I always knew this day would come. I’ve been preparing for it for eighteen years, so I’m not sure why it feels surprising right now. Every day for the last few weeks, as I’ve watched my newly independent, slightly mouthy high-school senior leave my house, I’ve shed more than a few tears. It’s not like he’s leaving the planet. He’s just graduating and going to college…..just 45 minutes away.
Transitions and new beginnings are like Hallmark commercials; doesn’t matter what they are, but they bring me to tears. Saying good-bye to a special time, knowing it will never be repeated, is heartbreaking. I’ve done it so many times in my life that I’ve learned to do it quickly and move on to the next step and find the positivity in it. This one is a little harder. The gut-puncher here is I’ve just completed the most important thing I’ll ever do. For the last twenty years, I’ve meticulously and lovingly prepared and planned and cooked and cleaned. I’ve co-parented two challenging, intelligent, curious boys who have brought their share of hard decisions. I’ve been the heart of my family; the problem-fixer; the boo-boo kisser; the broken-heart mender. All these years, my job as Mom has been to create little people who can grow up to be big people who can take care of themselves. Now that they can, it’s left me a little broken hearted.
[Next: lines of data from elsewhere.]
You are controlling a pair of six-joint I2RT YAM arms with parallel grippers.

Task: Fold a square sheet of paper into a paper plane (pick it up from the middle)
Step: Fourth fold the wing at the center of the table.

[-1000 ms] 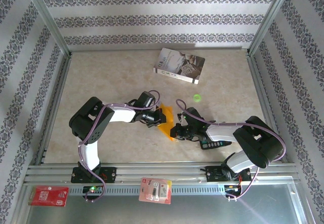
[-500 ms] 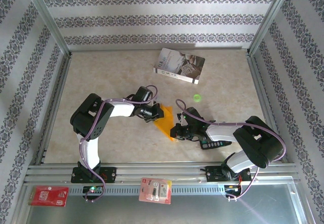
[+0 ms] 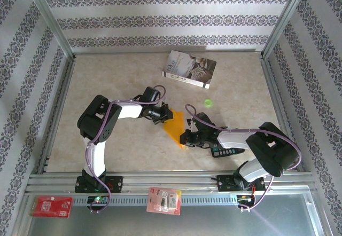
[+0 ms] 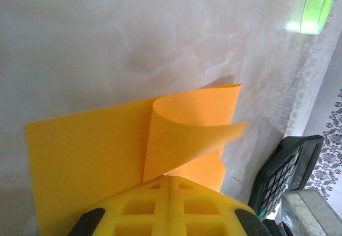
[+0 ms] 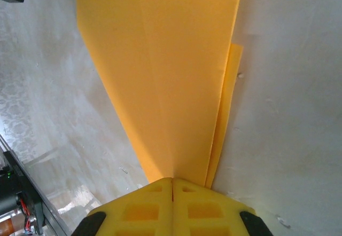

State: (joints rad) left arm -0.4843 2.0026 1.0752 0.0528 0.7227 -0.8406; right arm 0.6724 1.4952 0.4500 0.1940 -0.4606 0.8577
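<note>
Orange paper point(image 3: 178, 128), pinched by left gripper point(image 3: 166, 116), right gripper point(image 3: 185, 138)

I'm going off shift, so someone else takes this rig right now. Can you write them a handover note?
Left hand: shut, pinching a curled flap of the thin orange-yellow paper sheet at its far edge.
Right hand: shut on the sheet's narrow near tip.
Paper: mid-table between the hands, folded to a tapered wedge; black calculator to its right.
Done: first long folds.
Left: flatten the curled flap, finish the plane shape.
</note>
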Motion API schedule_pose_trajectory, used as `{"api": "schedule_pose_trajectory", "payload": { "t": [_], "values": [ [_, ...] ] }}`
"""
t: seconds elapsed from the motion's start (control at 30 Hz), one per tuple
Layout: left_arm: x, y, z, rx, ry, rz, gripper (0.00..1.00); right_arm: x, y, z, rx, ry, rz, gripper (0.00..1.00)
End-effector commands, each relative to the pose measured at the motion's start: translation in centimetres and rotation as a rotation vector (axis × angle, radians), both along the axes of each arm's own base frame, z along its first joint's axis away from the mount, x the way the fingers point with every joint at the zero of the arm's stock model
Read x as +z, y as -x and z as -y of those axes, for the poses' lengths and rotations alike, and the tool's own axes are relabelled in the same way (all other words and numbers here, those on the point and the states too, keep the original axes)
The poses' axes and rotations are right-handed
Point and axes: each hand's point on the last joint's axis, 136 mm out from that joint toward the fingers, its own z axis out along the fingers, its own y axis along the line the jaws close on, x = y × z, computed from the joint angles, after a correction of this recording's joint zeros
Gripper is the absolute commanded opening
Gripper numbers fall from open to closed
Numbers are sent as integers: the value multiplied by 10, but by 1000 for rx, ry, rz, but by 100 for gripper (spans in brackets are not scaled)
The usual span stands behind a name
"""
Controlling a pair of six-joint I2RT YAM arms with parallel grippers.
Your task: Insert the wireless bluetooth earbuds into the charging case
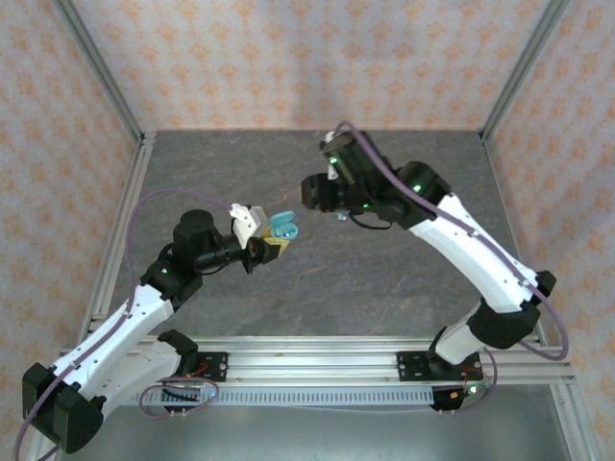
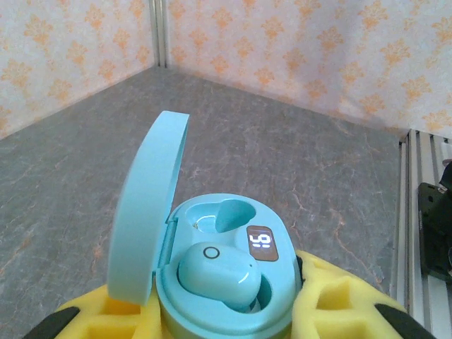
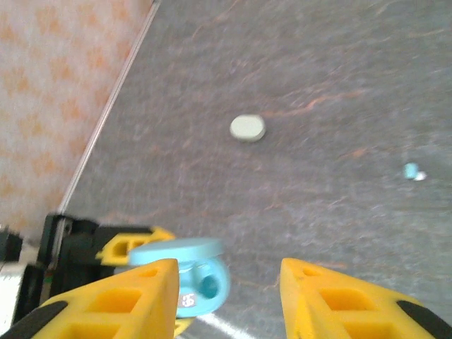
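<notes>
The charging case (image 2: 226, 321) is light blue and sits low in the middle of the left wrist picture. Its lid (image 2: 145, 212) is open and stands up on the left side. One light blue earbud (image 2: 219, 275) lies in the near hole of the case. The far hole (image 2: 222, 215) has nothing in it. A little screen (image 2: 260, 244) glows with white numbers just right of the holes.

The left gripper (image 1: 272, 242) holds the case. Its yellow fingers (image 2: 339, 304) press on the case from both sides, so the jaws are closed on it. In the top picture the case (image 1: 284, 227) is up off the grey worktop (image 1: 288, 173), a bit left of the middle.

In the right wrist picture the case (image 3: 187, 272) shows at the lower left, partly behind one yellow finger. The right gripper (image 3: 229, 296) is at the bottom of that picture. Its two yellow fingers (image 3: 134, 296) are apart, with nothing between them, so the jaws are open and hold nothing. In the top picture the right gripper (image 1: 336, 206) hangs just right of the case, near it but not touching.

A tiny loose earbud (image 3: 411, 171), blue and white, lies on the worktop at the right edge of the right wrist picture, well apart from the case. A whitish oval piece (image 3: 247, 128) lies flat on the worktop in the upper middle. It is a bit blurry, so I cannot tell what it is.

Walls with an orange flower pattern (image 1: 288, 58) stand around the worktop.
</notes>
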Motion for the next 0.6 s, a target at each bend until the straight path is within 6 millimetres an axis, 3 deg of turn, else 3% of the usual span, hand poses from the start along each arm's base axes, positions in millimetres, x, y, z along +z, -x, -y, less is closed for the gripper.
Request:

I’ve been reminded that our job as a parent is to raise our children to leave us. This is the first time in my life I’m devastated by a job well done. However, as I wipe my tears, I remind myself that while my little one goes off to become the person he is meant to be, he is not the only one graduating next week. I am also off to take the next step in my journey here. While my main Mom duties will change, it’s an opportunity to reinvent Me. What makes Me happy? What do I want to do with the rest of my life? Maybe I’ll find a new hobby? Travel somewhere off the beaten path. Take up cooking classes with my Honey. I’ve started and stopped many careers while being a wife and mother but in the end I always chose to put my family first. It’s exciting to figure out what my new life will look like. I have no idea what that looks like today, but I’m excited to figure it out. I guess we’re all growing up.